▸ Task to complete
Nothing but the lines from the one with "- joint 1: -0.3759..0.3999" down to the one with "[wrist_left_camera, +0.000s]" should be returned, exactly and with both ends included, from the material below.

▸ Records supplied
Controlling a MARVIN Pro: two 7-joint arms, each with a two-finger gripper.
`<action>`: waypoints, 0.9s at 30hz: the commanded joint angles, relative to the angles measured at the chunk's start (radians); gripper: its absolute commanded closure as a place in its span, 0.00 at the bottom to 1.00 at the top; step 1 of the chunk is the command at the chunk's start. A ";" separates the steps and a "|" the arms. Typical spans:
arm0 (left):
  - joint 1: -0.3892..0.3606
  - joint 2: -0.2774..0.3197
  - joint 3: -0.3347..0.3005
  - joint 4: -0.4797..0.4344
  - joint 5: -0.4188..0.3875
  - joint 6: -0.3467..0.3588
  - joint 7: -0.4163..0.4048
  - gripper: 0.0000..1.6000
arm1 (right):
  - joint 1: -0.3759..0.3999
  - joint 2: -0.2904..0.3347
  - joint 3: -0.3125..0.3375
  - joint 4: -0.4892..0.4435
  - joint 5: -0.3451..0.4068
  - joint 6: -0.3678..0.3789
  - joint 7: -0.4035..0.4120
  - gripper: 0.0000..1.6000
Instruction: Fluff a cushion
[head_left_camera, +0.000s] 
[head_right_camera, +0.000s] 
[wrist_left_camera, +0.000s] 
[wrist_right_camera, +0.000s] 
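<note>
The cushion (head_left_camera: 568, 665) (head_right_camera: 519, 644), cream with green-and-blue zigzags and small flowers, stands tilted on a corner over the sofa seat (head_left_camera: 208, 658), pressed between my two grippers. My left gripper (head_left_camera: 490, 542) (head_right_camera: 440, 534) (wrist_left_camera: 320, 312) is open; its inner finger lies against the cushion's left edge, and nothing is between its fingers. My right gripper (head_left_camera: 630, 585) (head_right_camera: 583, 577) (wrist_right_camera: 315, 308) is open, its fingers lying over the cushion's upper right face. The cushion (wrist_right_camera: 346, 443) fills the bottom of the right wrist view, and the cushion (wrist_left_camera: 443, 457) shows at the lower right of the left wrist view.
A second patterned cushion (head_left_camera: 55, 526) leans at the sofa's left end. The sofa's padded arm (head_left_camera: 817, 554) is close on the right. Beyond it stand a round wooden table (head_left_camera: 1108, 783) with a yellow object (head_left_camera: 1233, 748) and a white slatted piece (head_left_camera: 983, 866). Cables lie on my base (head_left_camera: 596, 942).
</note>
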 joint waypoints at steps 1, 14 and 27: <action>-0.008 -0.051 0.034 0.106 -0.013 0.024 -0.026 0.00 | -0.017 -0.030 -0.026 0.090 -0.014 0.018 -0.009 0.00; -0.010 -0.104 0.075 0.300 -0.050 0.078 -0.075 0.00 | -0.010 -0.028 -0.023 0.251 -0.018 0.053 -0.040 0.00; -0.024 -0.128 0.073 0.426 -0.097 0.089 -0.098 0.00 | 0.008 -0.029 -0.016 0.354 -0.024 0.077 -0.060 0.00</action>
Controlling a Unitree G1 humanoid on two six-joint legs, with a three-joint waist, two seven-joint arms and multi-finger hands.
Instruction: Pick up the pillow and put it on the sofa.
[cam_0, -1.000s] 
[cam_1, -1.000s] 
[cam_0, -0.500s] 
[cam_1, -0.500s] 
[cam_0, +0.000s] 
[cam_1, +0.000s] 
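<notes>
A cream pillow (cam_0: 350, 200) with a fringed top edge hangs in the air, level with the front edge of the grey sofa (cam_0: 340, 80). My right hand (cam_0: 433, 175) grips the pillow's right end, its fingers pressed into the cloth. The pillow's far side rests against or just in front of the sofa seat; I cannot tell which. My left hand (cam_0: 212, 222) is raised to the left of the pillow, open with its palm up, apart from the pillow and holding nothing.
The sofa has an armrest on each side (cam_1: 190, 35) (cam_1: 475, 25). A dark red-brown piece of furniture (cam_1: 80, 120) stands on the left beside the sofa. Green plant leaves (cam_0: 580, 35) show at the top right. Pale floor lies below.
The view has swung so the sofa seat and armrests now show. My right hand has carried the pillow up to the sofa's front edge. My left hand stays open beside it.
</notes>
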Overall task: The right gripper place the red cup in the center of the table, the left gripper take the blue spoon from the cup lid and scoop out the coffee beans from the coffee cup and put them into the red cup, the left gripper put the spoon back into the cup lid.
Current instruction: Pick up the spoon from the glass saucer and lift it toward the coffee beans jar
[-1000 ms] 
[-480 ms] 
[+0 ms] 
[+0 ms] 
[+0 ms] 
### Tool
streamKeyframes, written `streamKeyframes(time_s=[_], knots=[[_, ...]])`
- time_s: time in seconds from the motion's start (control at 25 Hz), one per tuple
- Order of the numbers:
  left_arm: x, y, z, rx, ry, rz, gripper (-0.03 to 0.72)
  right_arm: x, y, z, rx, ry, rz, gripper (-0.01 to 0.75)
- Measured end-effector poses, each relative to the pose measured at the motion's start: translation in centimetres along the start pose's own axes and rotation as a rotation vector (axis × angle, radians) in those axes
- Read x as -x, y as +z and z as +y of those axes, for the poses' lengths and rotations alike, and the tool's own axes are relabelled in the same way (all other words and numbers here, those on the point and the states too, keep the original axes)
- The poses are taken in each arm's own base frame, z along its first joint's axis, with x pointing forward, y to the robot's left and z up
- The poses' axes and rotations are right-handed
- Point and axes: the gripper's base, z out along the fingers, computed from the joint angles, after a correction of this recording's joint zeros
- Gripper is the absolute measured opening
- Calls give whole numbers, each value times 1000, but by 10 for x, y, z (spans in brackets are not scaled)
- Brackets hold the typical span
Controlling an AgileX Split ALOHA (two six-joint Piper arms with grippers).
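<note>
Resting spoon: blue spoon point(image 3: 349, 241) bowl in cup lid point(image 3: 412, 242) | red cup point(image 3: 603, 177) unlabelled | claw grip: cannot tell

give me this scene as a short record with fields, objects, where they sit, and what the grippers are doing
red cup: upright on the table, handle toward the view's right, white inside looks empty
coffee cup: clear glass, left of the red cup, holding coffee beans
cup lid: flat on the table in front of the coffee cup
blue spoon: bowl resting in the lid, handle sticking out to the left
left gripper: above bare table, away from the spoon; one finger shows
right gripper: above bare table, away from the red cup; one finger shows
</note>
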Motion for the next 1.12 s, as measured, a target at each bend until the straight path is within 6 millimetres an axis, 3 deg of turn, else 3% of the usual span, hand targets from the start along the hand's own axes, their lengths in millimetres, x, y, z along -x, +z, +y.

▸ Response
  - joint 1: -0.3759..0.3999
  - joint 2: -0.2904..0.3347
  - joint 3: -0.3125..0.3375
  - joint 4: -0.4892..0.4435
  - joint 5: -0.3451..0.4068
  - joint 6: -0.3678..0.3789
  - joint 7: -0.4035..0.4120
  - gripper: 0.0000..1.6000
Instruction: Fluff a cushion
[head_left_camera, +0.000s] 
[head_right_camera, +0.000s] 
[wrist_left_camera, +0.000s] 

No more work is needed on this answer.